= PROBLEM DESCRIPTION =
Transcribe the listing word for word.

= GIVEN MATERIAL =
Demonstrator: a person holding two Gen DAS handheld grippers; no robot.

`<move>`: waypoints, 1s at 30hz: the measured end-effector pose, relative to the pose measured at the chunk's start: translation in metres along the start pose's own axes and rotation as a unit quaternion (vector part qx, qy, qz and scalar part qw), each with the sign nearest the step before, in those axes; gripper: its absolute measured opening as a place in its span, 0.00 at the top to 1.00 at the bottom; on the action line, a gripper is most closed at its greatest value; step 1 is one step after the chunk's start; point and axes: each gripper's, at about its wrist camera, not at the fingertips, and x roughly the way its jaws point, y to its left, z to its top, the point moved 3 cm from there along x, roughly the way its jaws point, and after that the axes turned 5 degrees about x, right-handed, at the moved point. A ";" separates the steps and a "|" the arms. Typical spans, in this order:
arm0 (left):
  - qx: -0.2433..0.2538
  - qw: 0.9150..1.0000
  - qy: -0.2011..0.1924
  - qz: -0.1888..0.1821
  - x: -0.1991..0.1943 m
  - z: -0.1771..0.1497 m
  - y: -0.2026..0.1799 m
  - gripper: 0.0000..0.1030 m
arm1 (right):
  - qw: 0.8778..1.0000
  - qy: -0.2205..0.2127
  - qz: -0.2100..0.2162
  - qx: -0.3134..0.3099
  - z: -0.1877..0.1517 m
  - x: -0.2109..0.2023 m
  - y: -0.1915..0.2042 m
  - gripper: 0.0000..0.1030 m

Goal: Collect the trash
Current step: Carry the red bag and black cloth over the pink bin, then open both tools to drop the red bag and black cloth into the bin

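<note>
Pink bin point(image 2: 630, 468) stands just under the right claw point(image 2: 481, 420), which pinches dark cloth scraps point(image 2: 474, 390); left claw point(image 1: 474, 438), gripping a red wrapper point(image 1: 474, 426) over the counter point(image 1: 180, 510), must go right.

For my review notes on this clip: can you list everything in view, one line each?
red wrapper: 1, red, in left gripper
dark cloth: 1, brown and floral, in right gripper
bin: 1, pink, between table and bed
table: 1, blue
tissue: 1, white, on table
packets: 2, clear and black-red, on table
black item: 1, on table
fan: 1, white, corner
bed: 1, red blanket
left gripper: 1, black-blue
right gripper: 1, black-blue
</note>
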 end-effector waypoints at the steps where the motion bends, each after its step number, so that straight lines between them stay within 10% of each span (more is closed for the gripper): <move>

= WRITTEN RESPONSE =
Demonstrator: a person holding two Gen DAS handheld grippers; no robot.

`<move>`: waypoints, 1s at 30hz: the measured end-effector pose, relative to the pose measured at the chunk's start: translation in metres along the start pose's own axes and rotation as a unit quaternion (vector part qx, qy, qz and scalar part qw), each with the sign nearest the step before, in those axes; gripper: its absolute measured opening as a place in its span, 0.00 at the top to 1.00 at the bottom; on the action line, a gripper is most closed at its greatest value; step 1 is one step after the chunk's start; point and axes: each gripper's, at about its wrist camera, not at the fingertips, and x roughly the way its jaws point, y to its left, z to its top, the point moved 3 cm from there along x, roughly the way its jaws point, and after that the axes turned 5 degrees about x, right-handed, at the moved point. A ";" separates the steps and a "|" the arms. Typical spans, in this order:
arm0 (left):
  - qx: -0.2433..0.2538
  - qw: 0.9150..1.0000
  - qy: -0.2011..0.1924
  - qz: -0.1888..0.1821
  - x: -0.1991..0.1943 m
  - z: -0.1771..0.1497 m
  - y: -0.2026..0.1799 m
  - gripper: 0.0000..0.1030 m
arm1 (right):
  - qw: 0.8778..1.0000
  - qy: -0.2205..0.2127
  - qz: -0.2100..0.2162
  - qx: -0.3134..0.3099
  - z: -0.1877..0.1517 m
  - x: -0.2109..0.2023 m
  - y: -0.1915..0.2042 m
  - gripper: 0.0000..0.1030 m

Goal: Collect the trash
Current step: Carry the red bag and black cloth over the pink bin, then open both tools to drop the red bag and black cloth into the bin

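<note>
Pink bin point(image 2: 630, 468) stands just under the right claw point(image 2: 481, 420), which pinches dark cloth scraps point(image 2: 474, 390); left claw point(image 1: 474, 438), gripping a red wrapper point(image 1: 474, 426) over the counter point(image 1: 180, 510), must go right.

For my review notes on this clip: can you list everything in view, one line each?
red wrapper: 1, red, in left gripper
dark cloth: 1, brown and floral, in right gripper
bin: 1, pink, between table and bed
table: 1, blue
tissue: 1, white, on table
packets: 2, clear and black-red, on table
black item: 1, on table
fan: 1, white, corner
bed: 1, red blanket
left gripper: 1, black-blue
right gripper: 1, black-blue
</note>
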 end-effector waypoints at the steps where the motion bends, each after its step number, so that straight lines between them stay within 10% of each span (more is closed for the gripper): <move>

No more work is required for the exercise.